Highly efficient norm preserving numerical schemes for micromagnetic energy minimization based on SAV method
Jiayun He, Lei Yang, Jiajun Zhan
TL;DR
Ground-state computation in micromagnetics is formulated as a constrained Gibbs energy minimization with $|m|=1$. The authors develop two scalar auxiliary variable (SAV) schemes, SAV1 and SAV2, that transform nonlinear terms to linear-implicit updates and enforce the norm constraint via an implicit projection. Magnetostatic energy is incorporated through a scalar variable $r$, enabling two constant-coefficient linear solves per step, accelerated by the Discrete Cosine Transform. Numerical experiments show that the SAV schemes deliver energy-dissipative, stable, and efficient performance with close agreement to reference LLG-based solutions, enabling faster ground-state computations in micromagnetic simulations.
Abstract
In this paper, two efficient and magnetization norm preserving numerical schemes based on the scalar auxiliary variable (SAV) method are developed for calculating the ground state in micromagnetic structures.
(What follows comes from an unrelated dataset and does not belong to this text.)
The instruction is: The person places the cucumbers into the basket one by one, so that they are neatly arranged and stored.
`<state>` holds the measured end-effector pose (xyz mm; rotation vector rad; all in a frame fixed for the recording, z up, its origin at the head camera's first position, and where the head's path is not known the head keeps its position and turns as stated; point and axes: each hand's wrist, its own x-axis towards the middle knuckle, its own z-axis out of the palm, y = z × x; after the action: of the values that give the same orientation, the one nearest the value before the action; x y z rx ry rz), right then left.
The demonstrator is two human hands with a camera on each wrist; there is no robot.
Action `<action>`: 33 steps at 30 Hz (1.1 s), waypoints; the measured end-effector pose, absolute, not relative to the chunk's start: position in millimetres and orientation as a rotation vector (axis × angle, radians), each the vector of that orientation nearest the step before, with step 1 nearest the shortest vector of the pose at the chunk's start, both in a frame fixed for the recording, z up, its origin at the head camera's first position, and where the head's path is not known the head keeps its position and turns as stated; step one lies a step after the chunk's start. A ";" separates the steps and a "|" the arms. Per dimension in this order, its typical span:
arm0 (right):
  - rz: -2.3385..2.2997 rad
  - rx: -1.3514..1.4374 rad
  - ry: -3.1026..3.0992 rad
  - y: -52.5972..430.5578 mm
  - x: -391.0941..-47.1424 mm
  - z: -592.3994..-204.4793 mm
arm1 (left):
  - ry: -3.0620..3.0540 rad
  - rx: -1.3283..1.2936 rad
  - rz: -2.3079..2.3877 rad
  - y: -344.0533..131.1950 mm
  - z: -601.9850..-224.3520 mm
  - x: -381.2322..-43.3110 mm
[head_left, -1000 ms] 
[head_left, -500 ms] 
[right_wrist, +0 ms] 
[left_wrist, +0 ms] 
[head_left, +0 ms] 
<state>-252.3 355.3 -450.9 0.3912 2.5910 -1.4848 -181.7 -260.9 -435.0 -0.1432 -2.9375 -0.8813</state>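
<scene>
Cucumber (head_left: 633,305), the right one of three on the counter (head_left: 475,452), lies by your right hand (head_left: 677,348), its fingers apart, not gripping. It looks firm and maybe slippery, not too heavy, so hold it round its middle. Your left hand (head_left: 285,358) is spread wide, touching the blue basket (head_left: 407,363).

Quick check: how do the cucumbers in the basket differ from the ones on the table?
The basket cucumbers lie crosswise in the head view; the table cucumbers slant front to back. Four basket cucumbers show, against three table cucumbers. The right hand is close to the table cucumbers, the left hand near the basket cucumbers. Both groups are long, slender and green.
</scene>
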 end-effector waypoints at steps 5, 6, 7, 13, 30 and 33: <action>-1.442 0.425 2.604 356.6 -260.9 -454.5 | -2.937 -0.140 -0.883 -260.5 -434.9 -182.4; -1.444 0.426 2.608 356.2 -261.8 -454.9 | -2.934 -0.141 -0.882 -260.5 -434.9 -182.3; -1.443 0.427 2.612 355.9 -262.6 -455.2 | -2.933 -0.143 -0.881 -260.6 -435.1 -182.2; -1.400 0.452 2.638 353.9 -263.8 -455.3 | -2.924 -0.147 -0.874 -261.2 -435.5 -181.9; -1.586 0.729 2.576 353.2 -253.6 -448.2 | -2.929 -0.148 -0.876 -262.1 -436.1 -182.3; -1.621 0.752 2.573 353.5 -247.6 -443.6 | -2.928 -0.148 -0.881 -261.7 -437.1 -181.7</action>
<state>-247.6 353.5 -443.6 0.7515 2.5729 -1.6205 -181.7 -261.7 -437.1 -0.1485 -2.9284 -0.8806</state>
The first SAV scheme is based on the original SAV method for the gradient flow model, while the second scheme features an updated scalar auxiliary variable to better align with the associated energy. To address the challenging constraint of pointwise constant magnetization length, an implicit projection method is designed, and verified by both SAV schemes. Both proposed SAV schemes partially preserve energy dissipation and exhibit exceptional efficiency, requiring two linear systems with constant coefficients to be solved. The computational efficiency is further enhanced by applying the Discrete Cosine Transform during the solving process. Numerical experiments demonstrate that our SAV schemes outperform commonly used numerical methods in terms of both efficiency and stability.